┌─ SOURCE MATERIAL

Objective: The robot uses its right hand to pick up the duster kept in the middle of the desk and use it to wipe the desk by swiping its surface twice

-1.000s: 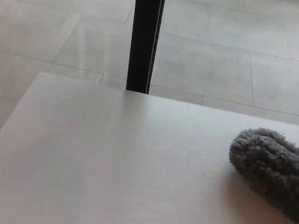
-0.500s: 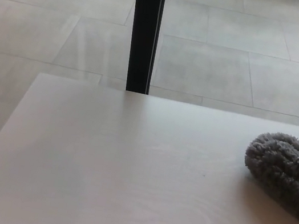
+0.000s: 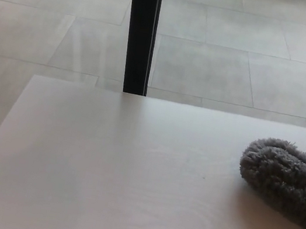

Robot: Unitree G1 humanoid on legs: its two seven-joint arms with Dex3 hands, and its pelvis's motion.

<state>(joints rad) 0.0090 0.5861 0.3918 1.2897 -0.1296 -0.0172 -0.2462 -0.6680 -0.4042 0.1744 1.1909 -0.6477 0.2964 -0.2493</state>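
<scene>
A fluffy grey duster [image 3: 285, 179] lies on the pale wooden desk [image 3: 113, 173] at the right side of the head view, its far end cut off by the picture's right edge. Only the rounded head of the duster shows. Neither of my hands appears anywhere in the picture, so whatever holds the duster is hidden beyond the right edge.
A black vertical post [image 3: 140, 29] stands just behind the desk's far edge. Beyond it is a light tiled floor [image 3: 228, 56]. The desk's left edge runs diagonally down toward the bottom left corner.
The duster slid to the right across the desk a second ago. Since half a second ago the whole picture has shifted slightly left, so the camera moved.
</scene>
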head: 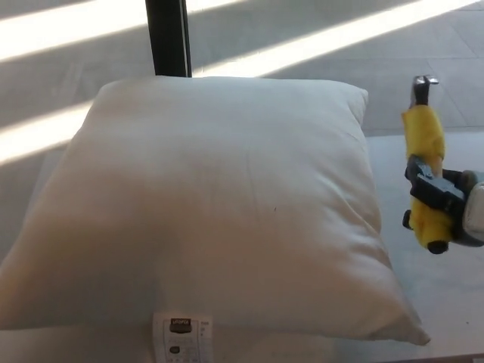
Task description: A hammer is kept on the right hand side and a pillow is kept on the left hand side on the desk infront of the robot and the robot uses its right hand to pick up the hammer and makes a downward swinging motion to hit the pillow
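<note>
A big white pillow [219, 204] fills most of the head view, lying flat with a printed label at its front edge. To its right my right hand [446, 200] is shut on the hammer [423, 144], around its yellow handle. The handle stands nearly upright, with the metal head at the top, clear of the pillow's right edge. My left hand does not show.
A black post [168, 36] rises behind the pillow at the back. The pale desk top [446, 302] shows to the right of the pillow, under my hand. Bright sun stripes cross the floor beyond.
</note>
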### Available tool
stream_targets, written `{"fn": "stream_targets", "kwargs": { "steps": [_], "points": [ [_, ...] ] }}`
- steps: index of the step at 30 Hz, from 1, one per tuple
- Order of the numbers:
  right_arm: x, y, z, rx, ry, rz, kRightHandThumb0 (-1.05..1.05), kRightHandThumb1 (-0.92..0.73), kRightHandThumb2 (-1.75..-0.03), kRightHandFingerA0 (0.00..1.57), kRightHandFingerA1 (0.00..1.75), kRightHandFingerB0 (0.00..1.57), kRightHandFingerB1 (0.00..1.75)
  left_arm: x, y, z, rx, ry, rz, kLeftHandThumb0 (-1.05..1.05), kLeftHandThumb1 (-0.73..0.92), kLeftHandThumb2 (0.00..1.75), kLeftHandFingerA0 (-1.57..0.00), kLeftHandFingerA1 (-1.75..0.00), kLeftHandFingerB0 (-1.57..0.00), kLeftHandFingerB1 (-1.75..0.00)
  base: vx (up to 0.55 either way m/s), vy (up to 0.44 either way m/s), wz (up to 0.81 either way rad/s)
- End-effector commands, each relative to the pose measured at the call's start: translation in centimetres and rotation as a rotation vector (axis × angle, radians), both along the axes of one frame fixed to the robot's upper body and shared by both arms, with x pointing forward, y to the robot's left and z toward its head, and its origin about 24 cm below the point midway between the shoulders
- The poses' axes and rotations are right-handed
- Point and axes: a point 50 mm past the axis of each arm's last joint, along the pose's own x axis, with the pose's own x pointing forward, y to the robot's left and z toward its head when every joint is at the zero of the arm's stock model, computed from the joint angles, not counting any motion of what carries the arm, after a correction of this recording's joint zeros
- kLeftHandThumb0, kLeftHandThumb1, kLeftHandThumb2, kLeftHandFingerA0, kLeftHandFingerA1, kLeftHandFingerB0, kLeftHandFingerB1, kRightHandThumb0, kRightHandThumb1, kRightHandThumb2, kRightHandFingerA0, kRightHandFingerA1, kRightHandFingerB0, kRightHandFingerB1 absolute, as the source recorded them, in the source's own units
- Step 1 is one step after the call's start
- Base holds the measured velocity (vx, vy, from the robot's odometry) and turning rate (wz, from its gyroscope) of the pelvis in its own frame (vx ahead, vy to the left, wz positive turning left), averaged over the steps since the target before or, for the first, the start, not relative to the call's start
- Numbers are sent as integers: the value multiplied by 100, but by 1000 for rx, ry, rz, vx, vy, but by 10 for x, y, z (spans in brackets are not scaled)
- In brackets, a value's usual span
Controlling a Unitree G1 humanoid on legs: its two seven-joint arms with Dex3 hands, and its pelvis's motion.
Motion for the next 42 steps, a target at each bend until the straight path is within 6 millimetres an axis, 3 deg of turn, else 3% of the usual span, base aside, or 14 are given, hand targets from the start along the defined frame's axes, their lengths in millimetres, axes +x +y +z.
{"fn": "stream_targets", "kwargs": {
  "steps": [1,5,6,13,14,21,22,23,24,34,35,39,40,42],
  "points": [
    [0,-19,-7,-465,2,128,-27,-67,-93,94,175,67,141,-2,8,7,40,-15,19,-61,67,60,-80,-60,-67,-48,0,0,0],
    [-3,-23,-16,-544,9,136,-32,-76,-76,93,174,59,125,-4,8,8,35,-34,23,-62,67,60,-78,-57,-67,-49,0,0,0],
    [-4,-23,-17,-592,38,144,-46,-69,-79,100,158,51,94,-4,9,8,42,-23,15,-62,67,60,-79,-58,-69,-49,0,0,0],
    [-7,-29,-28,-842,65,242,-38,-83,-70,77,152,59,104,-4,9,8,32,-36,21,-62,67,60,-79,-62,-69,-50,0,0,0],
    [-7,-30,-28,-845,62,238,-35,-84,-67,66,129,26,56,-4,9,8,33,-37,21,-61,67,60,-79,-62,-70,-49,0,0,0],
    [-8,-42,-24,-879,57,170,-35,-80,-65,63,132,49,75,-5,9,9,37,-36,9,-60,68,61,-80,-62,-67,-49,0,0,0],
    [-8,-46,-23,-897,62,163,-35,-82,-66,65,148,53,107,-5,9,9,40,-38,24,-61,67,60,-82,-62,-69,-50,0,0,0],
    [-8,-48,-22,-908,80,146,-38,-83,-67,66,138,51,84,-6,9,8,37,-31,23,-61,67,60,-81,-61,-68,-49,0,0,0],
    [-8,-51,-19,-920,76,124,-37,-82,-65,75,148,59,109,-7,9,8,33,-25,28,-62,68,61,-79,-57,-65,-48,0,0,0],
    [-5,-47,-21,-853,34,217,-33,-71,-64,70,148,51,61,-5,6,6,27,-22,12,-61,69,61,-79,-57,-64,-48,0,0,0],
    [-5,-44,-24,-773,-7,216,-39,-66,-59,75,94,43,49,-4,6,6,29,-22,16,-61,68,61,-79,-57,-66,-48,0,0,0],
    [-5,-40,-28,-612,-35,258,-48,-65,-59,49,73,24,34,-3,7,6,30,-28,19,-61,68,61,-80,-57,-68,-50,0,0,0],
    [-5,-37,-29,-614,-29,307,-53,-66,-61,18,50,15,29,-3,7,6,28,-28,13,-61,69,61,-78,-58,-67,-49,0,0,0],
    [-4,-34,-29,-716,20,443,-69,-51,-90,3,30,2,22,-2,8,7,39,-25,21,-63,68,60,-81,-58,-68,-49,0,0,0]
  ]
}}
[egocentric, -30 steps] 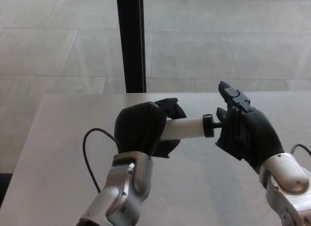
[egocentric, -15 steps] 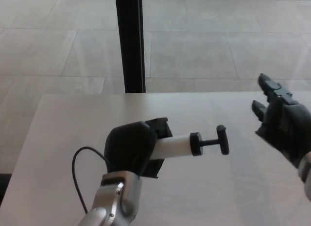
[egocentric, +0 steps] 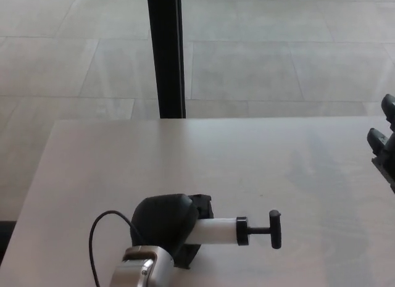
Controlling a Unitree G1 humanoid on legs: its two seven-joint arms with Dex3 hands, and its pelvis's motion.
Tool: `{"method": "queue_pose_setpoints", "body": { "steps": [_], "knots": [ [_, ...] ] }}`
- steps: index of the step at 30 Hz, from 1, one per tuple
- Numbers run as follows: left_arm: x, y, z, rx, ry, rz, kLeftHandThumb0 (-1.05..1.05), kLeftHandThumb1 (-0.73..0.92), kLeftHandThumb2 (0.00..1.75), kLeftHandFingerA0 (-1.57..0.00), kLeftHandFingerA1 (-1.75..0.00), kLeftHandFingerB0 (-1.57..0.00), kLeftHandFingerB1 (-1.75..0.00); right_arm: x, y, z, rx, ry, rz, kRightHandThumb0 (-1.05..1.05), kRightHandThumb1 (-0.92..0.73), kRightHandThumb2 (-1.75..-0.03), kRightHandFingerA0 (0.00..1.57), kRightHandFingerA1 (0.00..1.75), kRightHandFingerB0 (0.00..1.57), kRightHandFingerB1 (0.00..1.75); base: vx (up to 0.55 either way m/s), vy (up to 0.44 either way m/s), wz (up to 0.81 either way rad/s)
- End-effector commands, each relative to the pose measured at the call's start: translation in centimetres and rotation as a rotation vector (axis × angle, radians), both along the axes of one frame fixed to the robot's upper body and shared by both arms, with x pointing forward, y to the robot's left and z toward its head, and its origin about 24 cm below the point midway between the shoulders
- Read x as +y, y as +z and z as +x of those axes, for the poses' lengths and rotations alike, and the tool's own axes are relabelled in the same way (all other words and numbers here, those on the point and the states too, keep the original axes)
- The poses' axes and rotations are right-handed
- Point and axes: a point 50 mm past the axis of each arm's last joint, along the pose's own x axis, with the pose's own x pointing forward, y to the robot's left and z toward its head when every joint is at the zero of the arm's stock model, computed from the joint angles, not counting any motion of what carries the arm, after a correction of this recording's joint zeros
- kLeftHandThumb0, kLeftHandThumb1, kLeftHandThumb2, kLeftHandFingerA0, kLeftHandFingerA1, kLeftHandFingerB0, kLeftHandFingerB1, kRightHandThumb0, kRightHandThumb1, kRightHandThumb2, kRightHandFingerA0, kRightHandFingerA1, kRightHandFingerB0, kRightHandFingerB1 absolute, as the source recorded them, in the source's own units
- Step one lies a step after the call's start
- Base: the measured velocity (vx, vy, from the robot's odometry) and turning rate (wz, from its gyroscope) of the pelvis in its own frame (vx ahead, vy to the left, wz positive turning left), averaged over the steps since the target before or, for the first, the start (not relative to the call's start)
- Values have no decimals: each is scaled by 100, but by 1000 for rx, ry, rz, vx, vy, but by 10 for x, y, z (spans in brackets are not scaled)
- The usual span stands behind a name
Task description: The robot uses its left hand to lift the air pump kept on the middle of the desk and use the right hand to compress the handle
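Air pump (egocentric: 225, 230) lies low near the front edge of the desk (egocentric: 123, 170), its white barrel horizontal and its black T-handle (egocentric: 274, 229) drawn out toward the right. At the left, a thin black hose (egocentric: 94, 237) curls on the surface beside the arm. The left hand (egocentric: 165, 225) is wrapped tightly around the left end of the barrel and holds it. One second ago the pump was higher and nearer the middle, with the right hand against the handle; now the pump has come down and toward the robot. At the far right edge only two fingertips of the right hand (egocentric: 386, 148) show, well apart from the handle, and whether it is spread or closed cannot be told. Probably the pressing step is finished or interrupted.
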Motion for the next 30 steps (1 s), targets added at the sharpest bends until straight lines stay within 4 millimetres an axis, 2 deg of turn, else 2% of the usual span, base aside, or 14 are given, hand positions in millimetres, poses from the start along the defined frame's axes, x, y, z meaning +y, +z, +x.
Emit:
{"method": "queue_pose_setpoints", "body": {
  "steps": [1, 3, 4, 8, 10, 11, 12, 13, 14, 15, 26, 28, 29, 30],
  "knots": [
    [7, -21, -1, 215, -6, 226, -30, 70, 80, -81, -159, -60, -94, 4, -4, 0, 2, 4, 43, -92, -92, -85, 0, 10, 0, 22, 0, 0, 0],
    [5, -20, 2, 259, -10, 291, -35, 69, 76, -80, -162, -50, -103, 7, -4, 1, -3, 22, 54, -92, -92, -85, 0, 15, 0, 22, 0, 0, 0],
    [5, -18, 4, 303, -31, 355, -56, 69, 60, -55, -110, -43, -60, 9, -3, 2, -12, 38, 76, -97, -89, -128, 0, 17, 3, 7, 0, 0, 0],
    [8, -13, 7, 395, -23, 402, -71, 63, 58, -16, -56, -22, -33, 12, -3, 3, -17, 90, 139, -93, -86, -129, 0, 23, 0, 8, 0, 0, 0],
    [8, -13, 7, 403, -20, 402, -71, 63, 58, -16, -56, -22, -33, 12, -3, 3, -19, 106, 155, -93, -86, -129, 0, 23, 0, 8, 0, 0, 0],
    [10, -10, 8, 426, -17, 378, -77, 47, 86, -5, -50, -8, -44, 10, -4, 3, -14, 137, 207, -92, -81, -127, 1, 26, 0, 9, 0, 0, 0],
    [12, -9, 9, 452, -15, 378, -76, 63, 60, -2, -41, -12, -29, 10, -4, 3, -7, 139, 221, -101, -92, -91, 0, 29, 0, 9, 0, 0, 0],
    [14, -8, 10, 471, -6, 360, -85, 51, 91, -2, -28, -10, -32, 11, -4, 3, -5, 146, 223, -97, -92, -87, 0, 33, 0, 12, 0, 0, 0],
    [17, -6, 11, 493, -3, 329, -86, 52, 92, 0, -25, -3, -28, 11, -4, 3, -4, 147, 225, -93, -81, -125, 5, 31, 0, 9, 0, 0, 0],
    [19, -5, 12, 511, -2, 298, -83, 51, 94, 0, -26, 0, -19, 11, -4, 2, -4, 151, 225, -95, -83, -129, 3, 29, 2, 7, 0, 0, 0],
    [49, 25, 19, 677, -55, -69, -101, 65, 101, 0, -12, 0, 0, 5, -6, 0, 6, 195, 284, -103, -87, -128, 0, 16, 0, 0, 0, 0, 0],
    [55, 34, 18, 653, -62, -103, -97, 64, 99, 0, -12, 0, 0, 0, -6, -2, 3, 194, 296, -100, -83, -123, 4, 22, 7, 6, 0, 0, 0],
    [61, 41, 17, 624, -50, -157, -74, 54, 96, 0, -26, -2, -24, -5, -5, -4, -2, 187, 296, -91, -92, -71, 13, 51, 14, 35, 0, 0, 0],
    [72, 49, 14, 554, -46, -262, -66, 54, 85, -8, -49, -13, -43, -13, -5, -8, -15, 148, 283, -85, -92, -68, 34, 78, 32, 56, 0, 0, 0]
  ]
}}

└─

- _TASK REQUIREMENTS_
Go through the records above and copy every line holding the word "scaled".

- _EXERCISE SOLUTION_
- Numbers are sent as integers: the value multiplied by 100, but by 1000 for rx, ry, rz, vx, vy, but by 10 for x, y, z (spans in brackets are not scaled)
- Values have no decimals: each is scaled by 100, but by 1000 for rx, ry, rz, vx, vy, but by 10 for x, y, z (spans in brackets are not scaled)

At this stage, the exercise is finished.